Audio Programming

Started by
5 comments, last by Valoon 10 years, 2 months ago

Hello everyone,

I am a sound designer and as a way to become more valuable to the industry I'd like to learn audio programming too so I'm here for some advices.

A little bit of background first, I'm not doing a sound design degree (I learn it outside of classes with a different professor) but a "computer music" master's degree. In this degree there is actually a lot of programming and a lot of stuff about DSP and synthesis.

The big problem (for me) is that we learn it mostly from an artist POV and as a result we do it mostly with high level stuff like MAx/Msp for example, but we do use a bit of C too.

I also learn C/C++ on my own too because I like it and even tho I'm definitely not a pro I can handle code. What I do lack the most is probably maths and physics.

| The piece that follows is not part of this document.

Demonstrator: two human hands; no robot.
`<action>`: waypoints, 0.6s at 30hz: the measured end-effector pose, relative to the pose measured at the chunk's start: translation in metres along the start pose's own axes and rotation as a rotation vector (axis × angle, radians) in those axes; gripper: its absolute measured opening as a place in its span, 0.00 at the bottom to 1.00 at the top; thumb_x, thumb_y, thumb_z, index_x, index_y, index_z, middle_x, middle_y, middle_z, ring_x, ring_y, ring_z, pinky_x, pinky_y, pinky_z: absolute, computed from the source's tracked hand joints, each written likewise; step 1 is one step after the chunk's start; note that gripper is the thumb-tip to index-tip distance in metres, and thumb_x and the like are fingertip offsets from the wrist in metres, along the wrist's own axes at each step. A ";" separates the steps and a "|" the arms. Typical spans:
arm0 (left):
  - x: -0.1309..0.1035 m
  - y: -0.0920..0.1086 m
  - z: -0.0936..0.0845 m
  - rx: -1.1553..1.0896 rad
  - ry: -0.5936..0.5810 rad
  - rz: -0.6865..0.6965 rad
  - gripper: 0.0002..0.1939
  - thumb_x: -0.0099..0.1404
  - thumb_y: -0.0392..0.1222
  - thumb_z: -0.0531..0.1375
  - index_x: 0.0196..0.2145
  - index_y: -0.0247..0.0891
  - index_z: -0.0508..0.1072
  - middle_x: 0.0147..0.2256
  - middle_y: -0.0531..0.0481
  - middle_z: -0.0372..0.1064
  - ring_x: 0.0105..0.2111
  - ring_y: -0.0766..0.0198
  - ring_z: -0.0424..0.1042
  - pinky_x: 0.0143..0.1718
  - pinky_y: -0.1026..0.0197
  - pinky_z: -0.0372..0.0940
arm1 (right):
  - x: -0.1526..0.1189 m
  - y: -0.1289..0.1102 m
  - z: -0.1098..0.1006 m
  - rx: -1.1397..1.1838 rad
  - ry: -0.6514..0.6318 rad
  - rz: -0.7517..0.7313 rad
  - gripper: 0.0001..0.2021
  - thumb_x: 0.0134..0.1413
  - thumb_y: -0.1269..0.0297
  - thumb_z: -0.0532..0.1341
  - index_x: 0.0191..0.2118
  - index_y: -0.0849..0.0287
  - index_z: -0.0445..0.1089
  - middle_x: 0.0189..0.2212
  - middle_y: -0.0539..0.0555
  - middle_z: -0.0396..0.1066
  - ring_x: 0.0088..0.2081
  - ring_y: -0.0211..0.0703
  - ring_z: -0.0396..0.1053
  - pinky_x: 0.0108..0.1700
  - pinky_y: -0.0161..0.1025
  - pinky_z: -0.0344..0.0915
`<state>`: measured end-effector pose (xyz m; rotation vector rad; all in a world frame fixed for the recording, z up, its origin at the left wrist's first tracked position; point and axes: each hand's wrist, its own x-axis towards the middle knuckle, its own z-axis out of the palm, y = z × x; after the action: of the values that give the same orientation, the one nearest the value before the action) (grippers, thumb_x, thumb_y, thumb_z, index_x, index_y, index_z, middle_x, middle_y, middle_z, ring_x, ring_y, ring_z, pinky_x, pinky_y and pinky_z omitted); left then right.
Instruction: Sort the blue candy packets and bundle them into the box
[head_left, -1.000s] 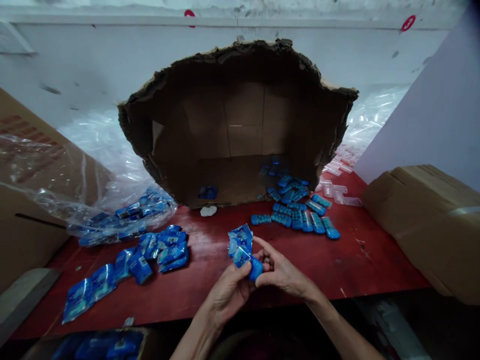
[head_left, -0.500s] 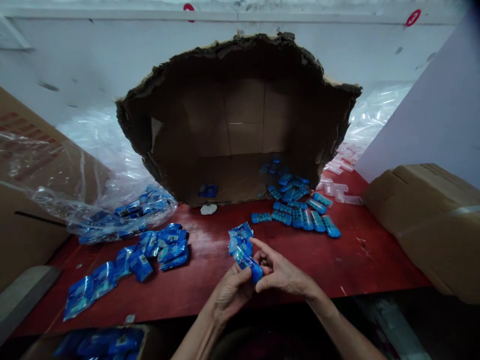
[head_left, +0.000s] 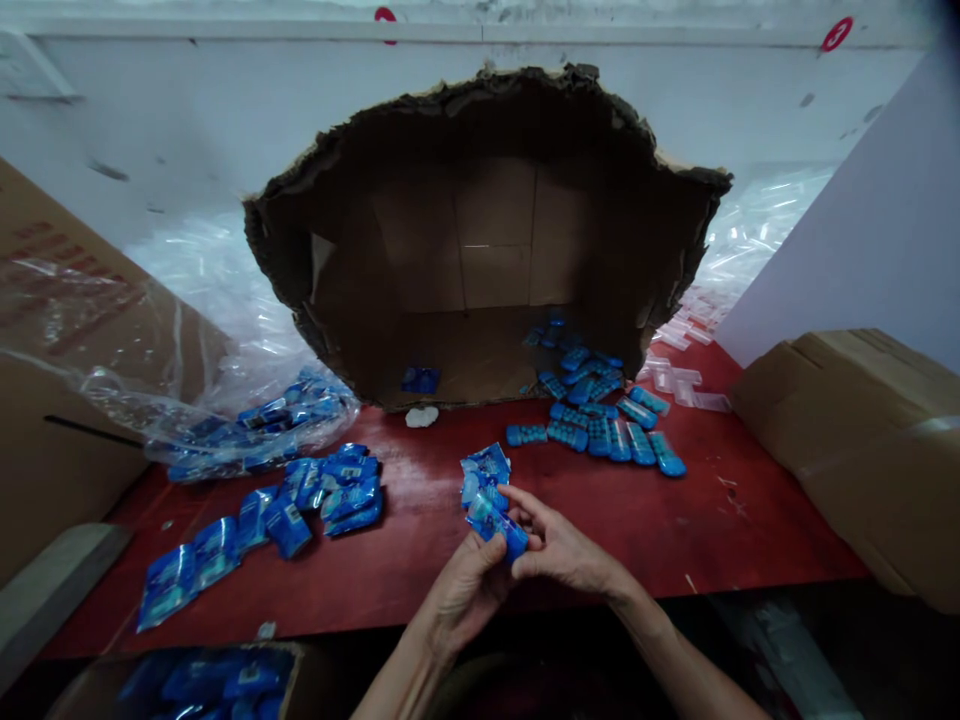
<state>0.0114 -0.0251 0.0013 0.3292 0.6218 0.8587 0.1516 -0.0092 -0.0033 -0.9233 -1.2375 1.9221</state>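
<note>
Both hands are at the near edge of the red worktop (head_left: 420,560), directly in front of the torn cardboard box (head_left: 487,240), which lies on its side with its ragged opening toward the camera. The left hand (head_left: 469,590) and the right hand (head_left: 566,555) meet on one small blue item in a clear wrapper (head_left: 504,530); the fingers (head_left: 525,500) of the right hand are closed narrowly on its near end, and the left hand's fingers pinch it from below. A short stack of blue packets (head_left: 484,470) stands up from the same grip, toward the box (whether it rests on the worktop or is carried by the left hand cannot be told).

In front of the box's right corner, a loose spread of unwrapped blue pieces (head_left: 600,435) runs from inside the box onto the worktop. One more blue piece (head_left: 418,379) lies alone on the box floor, left of centre, with a small white lump (head_left: 421,416) just outside the box's lower edge. Left of the box, a clear plastic bag (head_left: 247,425) holds further blue packets, and a trail of wrapped packets (head_left: 262,520) extends from it toward the near-left edge. Clear small sleeves (head_left: 679,385) lie right of the box. A taped brown carton (head_left: 862,440) stands further right, well apart from the hands.
</note>
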 end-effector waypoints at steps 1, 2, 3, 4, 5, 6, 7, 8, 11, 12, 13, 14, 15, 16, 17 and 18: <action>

I'd like to understand what an audio programmer exactly does and what could I use to teach myself this skill? (Note that it's a long term project, not something I expect to do in 2 months). I already got the book "Audio Programming Book" and I'd like to make things related to game audio as soon as possible. Any tips?

Thank you!

Advertisement

I've only known a couple of guys (neither of whom worked for game developers) that might have been classifiable as "audio programmer" -- one worked on making old compression algorithms more efficient and portable, and also on implementing these algorithms on FPGA chips. Another guy was more like the sound librarian, concerned with cataloging and checking the specs (sample rate, max volume), and handling details related to distribution. Both had similar backgrounds and qualifications -- college degree in comp sci, decent C/C++ skills.

The Four Horsemen of Happiness have left.

how to answer?...

in a basic sense, working with audio is mostly about loops, arrays of numbers, interpolation, and doing basic calculations on these numbers.

beyond this, and maybe dealing with issues like getting audio to/from the sound hardware, or dealing with specific audio file-formats, there doesn't really seem to be a whole lot particularly notable IME.

things are made simpler mostly in that computers are fast enough that one can generally get along pretty well using some fairly naive math and lots of floating point calculations (say, in contrast to real-time video processing, which is much more speed-critical).

dealing with more specific tasks, like writing a mixer for a 3D world, or writing a MIDI synthesizer, or doing text-to-speech, ... may involve a few more things specific to the use-case or situation, but these aren't really a whole lot fundamentally different from the above (it would be things like calculating how loud/quiet something should be based on distance, or how much to Doppler shift and delay it based on its current velocity and distance, or playing a sound clip for an instrument faster or slower depending on the note being played, ...).

trying to find information about various audio topics online may sometimes be made more difficult by lots of information being either in the form of opaque mathematical notation and/or depictions of various analog electronic devices, but this is a secondary issue I think.

in games though, a lot of people mostly side-step all this stuff by using audio-libraries though.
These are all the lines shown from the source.